Auf ihren Rat kann der Bundestrainer bauen: Birgit Bosse, Rainer Heilemann, Max Pickl, Albert Schneider, Ralph Käser, Michael Hütt, Abdelkrim Ouhcine, Uli Stöberl, Jörg Krauß und Alexander Maier (im Uhrzeigersinn von vorne links nach rechts) erwarten von der Nationalmannschaft im WM-Spiel gegen Schweden ein deutliches Zeichen. Foto: Bulgrin - Bulgrin

Der schwache Auftritt der deutschen Nationalmannschaft beim WM-Spiel gegen Mexiko hat viele Fans verblüfft. Am WM-Stammtisch unserer Zeitung wurde Ursachenforschung betrieben.

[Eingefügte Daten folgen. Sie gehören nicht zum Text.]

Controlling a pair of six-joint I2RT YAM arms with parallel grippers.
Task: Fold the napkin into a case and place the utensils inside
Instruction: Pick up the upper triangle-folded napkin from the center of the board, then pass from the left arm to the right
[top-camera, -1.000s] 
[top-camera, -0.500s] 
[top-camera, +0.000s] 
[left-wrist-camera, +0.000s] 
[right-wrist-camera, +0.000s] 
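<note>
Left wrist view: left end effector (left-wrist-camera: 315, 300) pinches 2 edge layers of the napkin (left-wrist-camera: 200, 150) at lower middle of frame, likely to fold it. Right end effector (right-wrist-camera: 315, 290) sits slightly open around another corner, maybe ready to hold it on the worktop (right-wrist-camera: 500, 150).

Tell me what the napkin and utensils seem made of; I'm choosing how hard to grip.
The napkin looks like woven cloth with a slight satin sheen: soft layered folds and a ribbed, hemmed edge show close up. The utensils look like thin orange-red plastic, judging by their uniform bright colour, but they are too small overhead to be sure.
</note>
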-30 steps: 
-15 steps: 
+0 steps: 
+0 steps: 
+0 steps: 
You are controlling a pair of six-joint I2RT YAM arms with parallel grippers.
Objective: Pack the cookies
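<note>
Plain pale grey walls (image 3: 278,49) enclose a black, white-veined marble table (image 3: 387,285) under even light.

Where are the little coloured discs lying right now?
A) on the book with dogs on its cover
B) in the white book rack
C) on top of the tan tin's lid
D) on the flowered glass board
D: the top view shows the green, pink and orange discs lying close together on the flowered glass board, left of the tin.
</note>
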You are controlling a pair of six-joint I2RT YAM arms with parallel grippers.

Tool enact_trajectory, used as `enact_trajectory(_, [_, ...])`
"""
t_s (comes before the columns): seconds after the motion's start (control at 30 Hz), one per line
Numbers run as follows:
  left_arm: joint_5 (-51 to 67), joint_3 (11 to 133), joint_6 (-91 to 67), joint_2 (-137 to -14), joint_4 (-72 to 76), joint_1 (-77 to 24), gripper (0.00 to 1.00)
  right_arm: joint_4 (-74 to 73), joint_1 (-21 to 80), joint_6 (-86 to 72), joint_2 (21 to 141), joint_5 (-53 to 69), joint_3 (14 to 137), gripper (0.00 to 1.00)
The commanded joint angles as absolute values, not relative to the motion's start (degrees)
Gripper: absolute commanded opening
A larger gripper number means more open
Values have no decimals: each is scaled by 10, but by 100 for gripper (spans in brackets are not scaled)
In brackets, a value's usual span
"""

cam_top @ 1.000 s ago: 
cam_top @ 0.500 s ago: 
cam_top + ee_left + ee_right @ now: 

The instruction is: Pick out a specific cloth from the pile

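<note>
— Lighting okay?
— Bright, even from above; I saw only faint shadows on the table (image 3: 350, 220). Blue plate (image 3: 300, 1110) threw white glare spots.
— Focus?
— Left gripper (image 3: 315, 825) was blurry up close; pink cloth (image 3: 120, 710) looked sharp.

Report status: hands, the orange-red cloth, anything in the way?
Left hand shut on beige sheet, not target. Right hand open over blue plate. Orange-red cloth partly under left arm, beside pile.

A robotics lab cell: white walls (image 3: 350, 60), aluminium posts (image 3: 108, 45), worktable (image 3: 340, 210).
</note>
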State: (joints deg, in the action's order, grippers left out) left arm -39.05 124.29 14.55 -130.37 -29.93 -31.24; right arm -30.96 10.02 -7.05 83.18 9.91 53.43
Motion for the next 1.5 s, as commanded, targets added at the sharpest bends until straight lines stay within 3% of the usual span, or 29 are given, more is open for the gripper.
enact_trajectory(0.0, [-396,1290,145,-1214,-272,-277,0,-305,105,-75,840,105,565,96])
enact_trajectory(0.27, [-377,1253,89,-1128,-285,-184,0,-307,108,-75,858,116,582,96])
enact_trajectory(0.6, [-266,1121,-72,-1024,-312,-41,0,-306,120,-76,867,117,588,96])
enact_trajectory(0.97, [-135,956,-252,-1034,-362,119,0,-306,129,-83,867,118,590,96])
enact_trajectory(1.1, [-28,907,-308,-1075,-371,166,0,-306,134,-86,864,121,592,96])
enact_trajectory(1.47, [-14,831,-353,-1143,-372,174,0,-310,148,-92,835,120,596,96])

EsslingenDie Enttäuschung über die Auftaktpleite der deutschen Mannschaft bei der Fußball-WM sitzt tief. Bis zuletzt hatten viele gehofft, dass Jogis Jungs gegen Mexiko Gas geben würden – tatsächlich legte das Team einen schwachen Auftritt hin. Der gibt den Experten am WM-Stammtisch unserer Zeitung Rätsel auf. „Als Weltmeister muss man eine andere Leistung zeigen“, findet EZ-Leser Michael Hütt. Und Max Pickl schüttelt den Kopf: „Da hat gar nichts gestimmt. Schon bei der Nationalhymne hat man gespürt, dass das nötige Feuer fehlt. Die Mexikaner waren bis in die Haarspitzen motiviert – unser Team hat nie den Eindruck gemacht, dass es unbedingt gewinnen will.“ Weil bis auf Torhüter Manuel Neuer alle einen gebrauchten Tag erwischt hatten, verzichtet Ralph Käser auf Einzelkritik: „Alle waren schlecht.“ Einer bekommt am Ende trotzdem sein Fett weg, obwohl er ein Hoffnungsträger war: der Bundestrainer. „Es ist mir unbegreiflich, dass Jogi Löw nicht viel früher Konsequenzen gezogen und Spieler ausgetauscht hat“, spricht Rainer Heilemann für die meisten unserer Stammtischler, die sich im Hotel Park Consul zum Fachsimpeln trafen.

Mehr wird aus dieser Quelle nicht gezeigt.